S'il a poignardé ses deux voisins, c'était par «légitime défense», a plaidé lundi Vincenzo Pizzi lors de sa comparution au palais de justice de Joliette. Une vidéo de l'agression, captée par une caméra de surveillance, laisse toutefois planer des doutes sur cette affirmation.

Appuyé à la balustrade du box des accusés, Vincenzo Pizzi a écouté le juge François Landry énumérer les chefs d'accusation portés contre lui. «Légitime défense, a-t-il soudainement lancé au magistrat en lui coupant la parole. C'est rien que ça que je voulais vous dire.»

Vincenzo Pizzi, un homme trapu au crâne rasé, a été accusé sous sept chefs de voies de fait relativement à l'agression survenue samedi midi à Mascouche, dans Lanaudière. Il est aussi accusé de conduite dangereuse, d'introduction par effraction et de manquement à des conditions de liberté.

Pizzi, 48 ans, aurait d'abord tenté de heurter son voisin Pierre St-Onge avec sa camionnette dans la rue Alsace, où habitent les victimes et l'accusé. Vincenzo Pizzi aurait ensuite suivi Pierre St-Onge jusque dans l'entrée d'un autre voisin, Jocelyn Mathieu. C'est là qu'il aurait poignardé les deux hommes à l'abdomen avant de rentrer chez lui.

Une chicane de clôture qui s'envenimait depuis plusieurs mois serait à l'origine du drame. Dimanche, la femme de l'accusé, Dora Furino, a dit à La Presse que sa famille est victime de harcèlement et d'intimidation depuis qu'elle a emménagé dans sa maison de la rue Alsace, en juin 2009.

Les deux victimes, qui ont été opérées, sont hors de danger.

Pas d'avocat

Près de 48 heures après son arrestation, Vincenzo Pizzi s'est présenté au palais de justice de Joliette sans avocat, vêtu d'un t-shirt vert mousse et d'un manteau noir. Il portait une attelle au bras gauche, seul signe visible de l'incident de l'avant-veille.

Un brin désinvolte, Pizzi a précisé au juge qu'il se trouverait un avocat si sa cause était déférée au district judiciaire de Montréal, où habite sa famille.
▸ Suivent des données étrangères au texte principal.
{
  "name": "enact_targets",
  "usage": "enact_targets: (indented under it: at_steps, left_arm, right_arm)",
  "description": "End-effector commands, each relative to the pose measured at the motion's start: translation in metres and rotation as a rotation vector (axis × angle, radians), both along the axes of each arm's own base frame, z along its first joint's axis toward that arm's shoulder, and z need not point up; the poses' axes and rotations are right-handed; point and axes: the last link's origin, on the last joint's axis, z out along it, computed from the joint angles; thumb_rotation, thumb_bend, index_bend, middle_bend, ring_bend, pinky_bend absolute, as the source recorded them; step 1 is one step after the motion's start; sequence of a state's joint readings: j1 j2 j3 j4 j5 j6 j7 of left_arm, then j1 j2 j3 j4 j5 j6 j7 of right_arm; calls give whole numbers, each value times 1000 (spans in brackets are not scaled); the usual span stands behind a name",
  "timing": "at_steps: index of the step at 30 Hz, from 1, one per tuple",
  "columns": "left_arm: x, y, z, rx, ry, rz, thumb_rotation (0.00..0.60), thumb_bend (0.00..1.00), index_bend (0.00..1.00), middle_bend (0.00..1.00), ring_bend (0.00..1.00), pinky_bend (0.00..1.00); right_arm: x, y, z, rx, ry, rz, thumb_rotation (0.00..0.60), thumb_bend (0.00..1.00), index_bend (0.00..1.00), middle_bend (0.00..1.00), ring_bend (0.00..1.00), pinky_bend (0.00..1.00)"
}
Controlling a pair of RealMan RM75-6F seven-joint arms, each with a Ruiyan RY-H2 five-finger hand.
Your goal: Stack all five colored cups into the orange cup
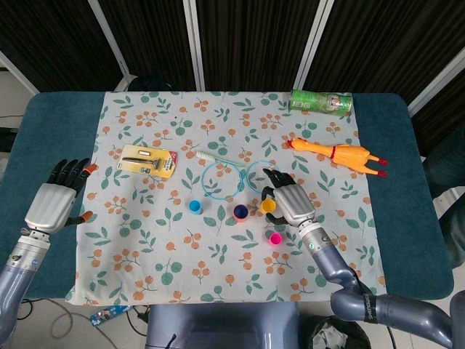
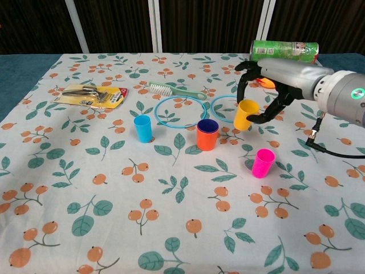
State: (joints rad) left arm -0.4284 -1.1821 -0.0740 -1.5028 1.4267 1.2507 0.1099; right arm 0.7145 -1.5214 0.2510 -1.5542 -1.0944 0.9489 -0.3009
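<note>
floral cloth [image 2: 85, 188]: right hand [image 2: 272, 80] fingers clamped on yellow cup [image 2: 246, 114], lifted just beside orange cup [image 2: 207, 135]; left hand [image 1: 54, 200] fingers apart.

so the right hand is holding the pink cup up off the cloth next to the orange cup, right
Not quite: the cup in the right hand is the yellow cup, not the pink one. The chest view shows it gripped and lifted off the cloth, next to the orange cup. The pink cup stands on the cloth, apart from the hand.
</note>
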Motion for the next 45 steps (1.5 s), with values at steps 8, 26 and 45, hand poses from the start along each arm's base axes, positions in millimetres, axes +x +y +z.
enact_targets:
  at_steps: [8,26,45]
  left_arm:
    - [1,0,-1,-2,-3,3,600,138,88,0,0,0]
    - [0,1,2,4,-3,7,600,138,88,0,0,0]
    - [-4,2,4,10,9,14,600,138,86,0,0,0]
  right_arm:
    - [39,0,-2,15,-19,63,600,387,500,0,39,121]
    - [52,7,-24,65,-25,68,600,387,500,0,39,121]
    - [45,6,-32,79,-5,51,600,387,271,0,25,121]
Le juge n'a pas accédé à cette demande. «Je vous suggère fortement de prendre un avocat», lui a-t-il répondu d'un ton autoritaire.

Le procureur de la Couronne, Laurent Kominik, s'est opposé à la mise en liberté de l'accusé, invoquant la gravité des accusations et le fait qu'il lui était interdit d'entrer en contact avec les victimes lors du drame.

D'autres accusations pourraient être portées contre Pizzi. «À ce stade-ci, la Couronne n'a pas jugé qu'il y avait assez de preuves pour justifier l'accusation de tentative de meurtre», a indiqué Me Kominik.

L'enquête sur la mise en liberté de Vincenzo Pizzi a été fixée à mercredi. Pendant l'audience, il a demandé s'il pouvait rentrer chez lui entre-temps. «Quand c'est de la légitime défense, c'est quoi? a-t-il demandé. Vous me faites sortir avec une promesse de comparaître?»

Ses commentaires ont consterné les proches de Pierre St-Onge, qui ont assisté à la comparution. «Il arrive sans avocat, il pense qu'il est tout le temps correct, a déploré son fils, David St-Onge. Ce gars-là a un problème. Il ne devrait pas être mis en liberté.»

Une vidéo incriminante

Par ailleurs, La Presse a obtenu un extrait de la vidéo captée par la caméra que Pierre St-Onge avait fait installer sur sa maison à l'automne après avoir porté plainte contre Vincenzo Pizzi pour menaces de mort.

Sur la vidéo, on voit l'accusé reculer sa camionnette dans la rue Alsace. Pierre St-Onge sort du domicile de son ami Jocelyn Mathieu, qui habite en biais. Puis, le camion fonce à toute allure en direction de Pierre St-Onge, qui réussit à l'éviter de justesse.

St-Onge s'approche alors de Pizzi. Ils courent ensuite dans l'entrée de Jocelyn Mathieu, où les deux hommes se font poignarder. Enfin, l'accusé retourne dans sa camionnette pendant que la famille St-Onge arrive à la rescousse.

«C'est difficile de croire qu'après avoir fait de tels gestes, il est capable de dire que c'était une légitime défense», a conclu David St-Onge.